WORK ITEM → Copy out the lines of the records below, and only those lines, from the one with "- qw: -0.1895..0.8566" through the one with "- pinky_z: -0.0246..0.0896", exactly as they appear.

Source data:
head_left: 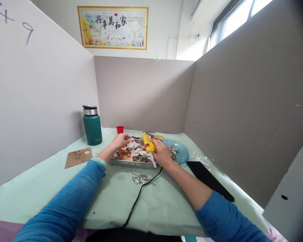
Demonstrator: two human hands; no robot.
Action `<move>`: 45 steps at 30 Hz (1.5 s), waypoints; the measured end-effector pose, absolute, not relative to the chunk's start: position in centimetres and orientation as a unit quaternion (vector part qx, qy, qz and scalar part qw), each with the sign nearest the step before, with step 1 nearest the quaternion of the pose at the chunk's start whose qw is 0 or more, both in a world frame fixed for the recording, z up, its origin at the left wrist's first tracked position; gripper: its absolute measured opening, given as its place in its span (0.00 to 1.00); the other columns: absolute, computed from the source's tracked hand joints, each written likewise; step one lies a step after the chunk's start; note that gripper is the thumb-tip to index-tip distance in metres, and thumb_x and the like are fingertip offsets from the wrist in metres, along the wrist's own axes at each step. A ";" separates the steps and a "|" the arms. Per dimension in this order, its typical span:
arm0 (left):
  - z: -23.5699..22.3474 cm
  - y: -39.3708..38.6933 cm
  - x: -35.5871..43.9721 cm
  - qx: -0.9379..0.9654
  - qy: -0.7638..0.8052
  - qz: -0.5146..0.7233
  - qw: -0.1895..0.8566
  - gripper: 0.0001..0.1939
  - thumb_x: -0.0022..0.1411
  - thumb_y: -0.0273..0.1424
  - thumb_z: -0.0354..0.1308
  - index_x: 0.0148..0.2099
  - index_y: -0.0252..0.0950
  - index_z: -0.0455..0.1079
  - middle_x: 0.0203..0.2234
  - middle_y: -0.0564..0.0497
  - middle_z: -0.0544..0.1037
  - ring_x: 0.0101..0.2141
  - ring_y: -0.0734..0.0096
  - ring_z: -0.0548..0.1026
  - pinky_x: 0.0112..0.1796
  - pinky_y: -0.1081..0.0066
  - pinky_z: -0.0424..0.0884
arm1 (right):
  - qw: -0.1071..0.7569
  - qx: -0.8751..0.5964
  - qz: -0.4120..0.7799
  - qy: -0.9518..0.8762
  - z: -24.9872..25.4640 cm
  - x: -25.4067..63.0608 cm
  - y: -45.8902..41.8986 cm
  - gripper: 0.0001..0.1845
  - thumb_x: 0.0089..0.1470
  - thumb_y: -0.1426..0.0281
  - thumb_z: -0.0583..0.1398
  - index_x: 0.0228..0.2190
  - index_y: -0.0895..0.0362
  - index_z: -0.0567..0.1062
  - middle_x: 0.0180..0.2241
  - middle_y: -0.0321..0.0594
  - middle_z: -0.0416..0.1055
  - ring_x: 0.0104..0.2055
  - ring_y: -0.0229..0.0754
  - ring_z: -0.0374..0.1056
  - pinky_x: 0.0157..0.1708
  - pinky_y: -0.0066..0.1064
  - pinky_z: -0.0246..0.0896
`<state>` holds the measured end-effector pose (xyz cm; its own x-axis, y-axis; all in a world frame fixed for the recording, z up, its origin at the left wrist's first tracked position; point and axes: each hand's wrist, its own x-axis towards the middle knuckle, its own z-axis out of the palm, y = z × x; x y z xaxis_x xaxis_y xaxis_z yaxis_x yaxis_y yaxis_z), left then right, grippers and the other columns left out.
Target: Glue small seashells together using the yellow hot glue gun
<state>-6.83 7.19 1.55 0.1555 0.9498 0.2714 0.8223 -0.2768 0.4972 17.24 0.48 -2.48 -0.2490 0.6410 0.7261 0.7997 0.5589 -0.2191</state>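
Note:
My right hand point(164, 154) is wrapped round a yellow hot glue gun point(147, 142), with a pale glue stick point(153, 160) sticking out of its near end. The gun is above the right part of a shallow metal tray point(133, 164) full of mixed shells point(136, 154). Over the tray's far left part, my left hand point(120, 140) has its fingers pinched at a white shell-like piece with red marks point(131, 144). A black cord point(138, 195) runs from near my right hand down to the table's front edge. Several small silvery metal pieces point(140, 178) lie in front of the tray.
A blue ribbed plate point(183, 153) with small shells stands right of the tray. Yellow-handled scissors point(159, 137) and a red cup point(120, 129) are behind. A green bottle point(92, 129) and brown card point(77, 158) are left; a black flat strip point(208, 179) lies right. Partitions enclose the table.

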 end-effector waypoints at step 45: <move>3.1 5.0 -7.0 0.798 0.598 -0.005 -0.073 0.10 0.45 0.34 0.62 0.33 0.42 0.78 0.32 0.45 0.79 0.36 0.60 0.75 0.38 0.70 0.66 | 0.465 -0.445 -0.053 -0.763 -2.7 16.8 0.6 0.19 0.46 0.74 0.56 0.43 0.56 0.69 0.42 0.43 0.71 0.44 0.47 0.66 0.42 0.35 0.60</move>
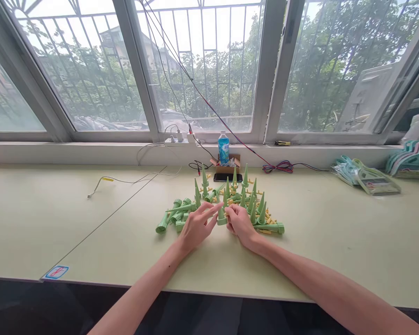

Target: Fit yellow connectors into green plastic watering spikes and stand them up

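Note:
A green cone-shaped plant watering spike (222,217) stands upright on the table between my two hands. My left hand (199,224) is beside it with fingers stretched out and apart, the fingertips close to the cone; whether they touch it I cannot tell. On the other side, my right hand (240,224) is closed in a pinch at the spike's side. A bit of a small yellow valve shows at its fingertips, mostly hidden. Behind both hands are more green spikes (245,177), several upright, and loose yellow valves (271,219). Other spikes (176,211) lie on their sides to the left.
At the back stand a blue bottle (224,148) and a small cardboard box (234,169), with a black phone (226,177) in front. Coiled cables (278,166) and packaged items (373,177) lie to the right. A white cable (125,181) crosses the left side.

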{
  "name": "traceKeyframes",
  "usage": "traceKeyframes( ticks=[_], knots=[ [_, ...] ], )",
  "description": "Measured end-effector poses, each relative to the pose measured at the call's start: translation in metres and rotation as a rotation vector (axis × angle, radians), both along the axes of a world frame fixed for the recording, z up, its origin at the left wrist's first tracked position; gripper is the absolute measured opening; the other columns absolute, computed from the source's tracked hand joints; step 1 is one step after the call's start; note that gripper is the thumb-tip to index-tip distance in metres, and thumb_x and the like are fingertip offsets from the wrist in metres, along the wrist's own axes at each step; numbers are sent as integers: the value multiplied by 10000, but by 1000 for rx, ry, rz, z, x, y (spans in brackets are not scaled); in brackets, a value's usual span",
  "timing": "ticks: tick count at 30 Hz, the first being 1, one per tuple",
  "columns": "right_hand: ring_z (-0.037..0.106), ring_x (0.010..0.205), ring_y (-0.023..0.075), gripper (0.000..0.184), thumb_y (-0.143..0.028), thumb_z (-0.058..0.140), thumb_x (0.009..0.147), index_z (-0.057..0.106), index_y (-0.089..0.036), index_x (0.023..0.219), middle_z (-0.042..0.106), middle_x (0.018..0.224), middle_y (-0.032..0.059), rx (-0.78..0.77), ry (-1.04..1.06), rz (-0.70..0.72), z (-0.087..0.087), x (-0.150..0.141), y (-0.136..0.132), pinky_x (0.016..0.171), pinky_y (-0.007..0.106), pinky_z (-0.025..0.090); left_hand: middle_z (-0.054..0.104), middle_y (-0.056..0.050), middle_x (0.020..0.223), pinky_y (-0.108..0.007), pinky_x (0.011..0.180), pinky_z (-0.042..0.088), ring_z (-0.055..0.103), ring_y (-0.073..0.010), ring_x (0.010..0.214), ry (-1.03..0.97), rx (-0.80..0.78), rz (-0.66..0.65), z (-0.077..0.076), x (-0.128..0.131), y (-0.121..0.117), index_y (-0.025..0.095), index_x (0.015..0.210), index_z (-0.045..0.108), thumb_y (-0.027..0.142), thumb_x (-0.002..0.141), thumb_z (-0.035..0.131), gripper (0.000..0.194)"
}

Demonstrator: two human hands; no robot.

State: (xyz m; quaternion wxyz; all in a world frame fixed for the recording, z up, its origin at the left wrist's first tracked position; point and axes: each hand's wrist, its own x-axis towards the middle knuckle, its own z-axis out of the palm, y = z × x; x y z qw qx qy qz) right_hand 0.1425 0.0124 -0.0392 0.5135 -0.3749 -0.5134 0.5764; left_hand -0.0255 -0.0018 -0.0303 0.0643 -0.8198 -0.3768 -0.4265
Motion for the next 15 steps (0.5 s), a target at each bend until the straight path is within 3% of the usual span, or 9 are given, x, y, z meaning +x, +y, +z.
traceKeyframes(
  ticks=[15],
  knots=[
    [302,338,58,347,-438,573,833,399,-211,637,313,473,-96,28,-15,47,2,1,0,342,216,195,635,7,850,-180,464,378,346,-29,460,-64,-51,-64,-2,-1,1,223,1126,643,154,854,562,292]
  ],
)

WRITTEN REPLY →
  - qw: -0.1895..0.8566
  - gripper: 0.0001..0.1939
  - thumb_x: -0.0022..0.1411
  - thumb_y: -0.0273..0.1424
  - thumb_z: -0.0354..0.1308
  - index_x: 0.0148..0.2099
  - index_y: -0.0252..0.0950
  - index_z: -0.0455..0.1079
  - middle_x: 0.0203..0.2234
  - middle_y: -0.0564..0.0497
  - middle_z: -0.0544..0.1037
  - ring_x: 0.0101..0.2141
  - ring_y: -0.0734..0.0096
  - ring_z: -0.0548..0.1026
  - pinky_x: 0.0112..0.1796
  - pinky_y: -0.1081..0.0066
  - pinky_z: -0.0424..0.0884
arm1 (right):
  - qw: -0.1071..0.7569
  - qx: -0.8751..0.5964
  - qz: -0.4120..0.7799
  - qy: -0.9518..0.8762
  - z: -24.9872..25.4640 cm
  - x: -25.4067..63.0608 cm
  - y: -45.8902..41.8986 cm
  - gripper: 0.0001..0.1845
  - thumb_x: 0.0089..0.1470
  - thumb_y: -0.1426..0.0281
  - thumb_z: -0.0583..0.1398
  - index_x: 0.0228..0.2190
  - index_y: -0.0895..0.0362
  - index_z: -0.0567..0.1062
  - middle_x: 0.0180..0.2241
  - middle_y: -0.0321..0.0594
  - middle_z: -0.0416..0.1055
  - ring_x: 0.0104..0.2055
  - ring_y: -0.0229..0.0754
  - ring_z: -0.0374..0.1056
  - pinky_x: 0.0157..0.1708
  - pinky_y: -0.0066..0.1064
  - pinky_z: -0.0246..0.0896

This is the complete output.